■ Work to complete:
Print, exactly as they stand, the lines from the start of the listing to the line containing "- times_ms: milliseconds", inclusive.

■ Material provided:
::::
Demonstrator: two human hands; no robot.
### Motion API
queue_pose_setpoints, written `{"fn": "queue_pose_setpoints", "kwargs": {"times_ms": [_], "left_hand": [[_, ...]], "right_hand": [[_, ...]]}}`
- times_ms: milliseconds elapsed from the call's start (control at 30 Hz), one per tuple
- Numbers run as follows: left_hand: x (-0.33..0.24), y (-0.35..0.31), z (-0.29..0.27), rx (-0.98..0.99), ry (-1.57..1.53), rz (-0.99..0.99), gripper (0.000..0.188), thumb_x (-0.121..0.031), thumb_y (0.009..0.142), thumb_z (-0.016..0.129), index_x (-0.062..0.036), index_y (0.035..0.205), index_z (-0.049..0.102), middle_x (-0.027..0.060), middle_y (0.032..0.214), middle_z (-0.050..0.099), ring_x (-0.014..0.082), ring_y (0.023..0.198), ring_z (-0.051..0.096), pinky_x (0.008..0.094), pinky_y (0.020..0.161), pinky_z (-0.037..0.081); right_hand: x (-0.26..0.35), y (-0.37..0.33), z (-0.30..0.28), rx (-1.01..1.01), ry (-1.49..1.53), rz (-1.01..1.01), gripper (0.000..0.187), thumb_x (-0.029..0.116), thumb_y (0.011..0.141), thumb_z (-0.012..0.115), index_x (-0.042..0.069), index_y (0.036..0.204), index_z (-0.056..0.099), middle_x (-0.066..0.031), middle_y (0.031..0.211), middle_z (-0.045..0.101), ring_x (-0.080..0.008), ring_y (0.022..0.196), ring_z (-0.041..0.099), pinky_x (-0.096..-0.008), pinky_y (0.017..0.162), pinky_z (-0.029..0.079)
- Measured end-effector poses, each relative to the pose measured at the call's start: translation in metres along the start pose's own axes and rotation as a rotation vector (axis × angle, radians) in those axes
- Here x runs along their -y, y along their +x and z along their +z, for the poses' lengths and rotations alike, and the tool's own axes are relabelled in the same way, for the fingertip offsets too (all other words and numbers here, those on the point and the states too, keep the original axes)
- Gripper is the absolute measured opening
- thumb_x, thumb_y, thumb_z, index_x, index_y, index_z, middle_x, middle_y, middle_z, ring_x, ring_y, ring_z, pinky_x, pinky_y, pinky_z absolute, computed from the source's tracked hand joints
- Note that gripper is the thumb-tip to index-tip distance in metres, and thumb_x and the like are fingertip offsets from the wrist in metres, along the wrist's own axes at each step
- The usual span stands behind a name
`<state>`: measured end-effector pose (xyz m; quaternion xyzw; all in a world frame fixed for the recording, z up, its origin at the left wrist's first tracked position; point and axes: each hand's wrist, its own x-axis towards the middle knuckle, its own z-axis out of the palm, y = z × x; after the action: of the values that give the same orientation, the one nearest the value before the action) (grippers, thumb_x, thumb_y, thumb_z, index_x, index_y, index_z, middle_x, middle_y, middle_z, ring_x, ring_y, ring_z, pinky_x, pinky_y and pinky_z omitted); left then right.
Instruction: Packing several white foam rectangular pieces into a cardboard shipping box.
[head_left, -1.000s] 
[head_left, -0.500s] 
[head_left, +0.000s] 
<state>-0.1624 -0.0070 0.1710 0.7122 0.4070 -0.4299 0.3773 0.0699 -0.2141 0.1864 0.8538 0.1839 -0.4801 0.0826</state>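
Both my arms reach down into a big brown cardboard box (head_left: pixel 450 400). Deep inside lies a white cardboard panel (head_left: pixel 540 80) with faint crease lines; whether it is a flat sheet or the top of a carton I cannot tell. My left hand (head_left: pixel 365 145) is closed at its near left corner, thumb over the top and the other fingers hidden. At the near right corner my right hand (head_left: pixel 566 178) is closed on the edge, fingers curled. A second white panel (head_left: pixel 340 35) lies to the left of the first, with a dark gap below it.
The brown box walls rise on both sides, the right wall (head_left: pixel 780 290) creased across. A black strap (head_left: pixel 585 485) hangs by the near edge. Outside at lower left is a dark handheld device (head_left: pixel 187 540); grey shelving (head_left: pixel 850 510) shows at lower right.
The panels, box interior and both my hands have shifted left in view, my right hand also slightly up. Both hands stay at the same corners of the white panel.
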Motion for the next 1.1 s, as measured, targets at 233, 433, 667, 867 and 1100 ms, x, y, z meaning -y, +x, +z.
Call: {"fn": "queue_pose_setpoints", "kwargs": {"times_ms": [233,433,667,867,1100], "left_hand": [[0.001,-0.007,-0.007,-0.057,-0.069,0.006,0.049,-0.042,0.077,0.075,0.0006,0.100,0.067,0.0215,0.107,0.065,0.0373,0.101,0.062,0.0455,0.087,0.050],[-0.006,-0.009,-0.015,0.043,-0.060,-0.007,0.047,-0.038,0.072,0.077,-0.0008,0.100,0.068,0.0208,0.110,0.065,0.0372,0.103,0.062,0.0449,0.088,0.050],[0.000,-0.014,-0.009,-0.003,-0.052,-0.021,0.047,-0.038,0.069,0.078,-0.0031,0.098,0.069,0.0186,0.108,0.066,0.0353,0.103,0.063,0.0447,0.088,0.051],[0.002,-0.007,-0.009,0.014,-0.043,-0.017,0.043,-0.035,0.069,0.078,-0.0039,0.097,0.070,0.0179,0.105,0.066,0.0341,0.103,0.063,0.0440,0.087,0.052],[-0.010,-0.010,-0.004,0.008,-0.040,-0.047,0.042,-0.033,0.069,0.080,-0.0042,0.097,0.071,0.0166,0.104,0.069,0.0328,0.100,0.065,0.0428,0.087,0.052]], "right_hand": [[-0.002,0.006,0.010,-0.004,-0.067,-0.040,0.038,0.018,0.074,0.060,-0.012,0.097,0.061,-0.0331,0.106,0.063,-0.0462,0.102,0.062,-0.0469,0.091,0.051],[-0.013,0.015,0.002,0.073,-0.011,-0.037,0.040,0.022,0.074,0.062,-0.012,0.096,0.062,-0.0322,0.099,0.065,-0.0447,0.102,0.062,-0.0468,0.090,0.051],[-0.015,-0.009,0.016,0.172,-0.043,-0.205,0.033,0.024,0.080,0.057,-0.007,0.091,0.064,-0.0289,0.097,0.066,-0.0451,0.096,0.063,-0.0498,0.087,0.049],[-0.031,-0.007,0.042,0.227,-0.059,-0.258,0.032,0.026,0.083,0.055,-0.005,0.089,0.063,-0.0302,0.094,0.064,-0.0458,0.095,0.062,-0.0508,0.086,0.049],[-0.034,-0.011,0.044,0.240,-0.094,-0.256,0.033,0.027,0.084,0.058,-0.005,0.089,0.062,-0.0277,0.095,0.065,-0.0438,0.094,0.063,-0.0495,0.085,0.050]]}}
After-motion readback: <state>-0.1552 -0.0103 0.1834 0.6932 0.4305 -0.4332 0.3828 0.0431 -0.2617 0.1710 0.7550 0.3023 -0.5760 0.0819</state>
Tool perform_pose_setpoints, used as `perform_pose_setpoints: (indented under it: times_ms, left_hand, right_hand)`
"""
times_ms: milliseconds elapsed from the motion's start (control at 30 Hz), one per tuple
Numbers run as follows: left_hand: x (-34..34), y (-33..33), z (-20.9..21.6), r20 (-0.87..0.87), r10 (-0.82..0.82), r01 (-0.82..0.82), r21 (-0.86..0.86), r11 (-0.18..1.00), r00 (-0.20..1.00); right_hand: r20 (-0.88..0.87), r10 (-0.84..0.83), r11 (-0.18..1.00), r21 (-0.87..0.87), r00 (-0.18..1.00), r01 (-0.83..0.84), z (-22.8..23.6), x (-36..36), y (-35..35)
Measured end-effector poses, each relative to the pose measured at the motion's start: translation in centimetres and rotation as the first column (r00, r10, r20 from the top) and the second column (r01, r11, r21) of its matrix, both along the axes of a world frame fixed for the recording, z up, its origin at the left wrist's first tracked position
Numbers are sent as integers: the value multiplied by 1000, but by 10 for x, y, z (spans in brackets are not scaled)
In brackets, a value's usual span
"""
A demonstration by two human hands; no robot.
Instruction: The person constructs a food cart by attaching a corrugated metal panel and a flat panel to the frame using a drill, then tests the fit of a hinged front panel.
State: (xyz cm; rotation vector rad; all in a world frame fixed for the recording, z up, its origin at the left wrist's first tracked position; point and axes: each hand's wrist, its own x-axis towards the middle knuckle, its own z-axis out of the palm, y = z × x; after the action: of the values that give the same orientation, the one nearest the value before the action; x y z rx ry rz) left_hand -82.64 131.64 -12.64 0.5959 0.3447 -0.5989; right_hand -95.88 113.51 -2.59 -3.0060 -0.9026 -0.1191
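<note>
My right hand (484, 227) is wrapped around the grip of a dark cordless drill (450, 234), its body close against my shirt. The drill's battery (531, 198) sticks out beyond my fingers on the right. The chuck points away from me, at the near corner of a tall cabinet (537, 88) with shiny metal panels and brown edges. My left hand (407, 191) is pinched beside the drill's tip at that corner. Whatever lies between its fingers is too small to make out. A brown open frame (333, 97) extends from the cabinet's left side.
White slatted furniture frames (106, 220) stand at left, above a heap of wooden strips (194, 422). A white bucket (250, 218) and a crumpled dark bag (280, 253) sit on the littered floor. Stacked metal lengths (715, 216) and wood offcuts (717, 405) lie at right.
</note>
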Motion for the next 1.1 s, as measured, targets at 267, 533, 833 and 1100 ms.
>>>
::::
■ Your solution:
Demonstrator: two human hands; no robot.
### Motion API
queue_pose_setpoints, written `{"fn": "queue_pose_setpoints", "kwargs": {"times_ms": [_], "left_hand": [[_, ...]], "right_hand": [[_, ...]]}}`
- times_ms: milliseconds elapsed from the call's start (control at 30 Hz), one per tuple

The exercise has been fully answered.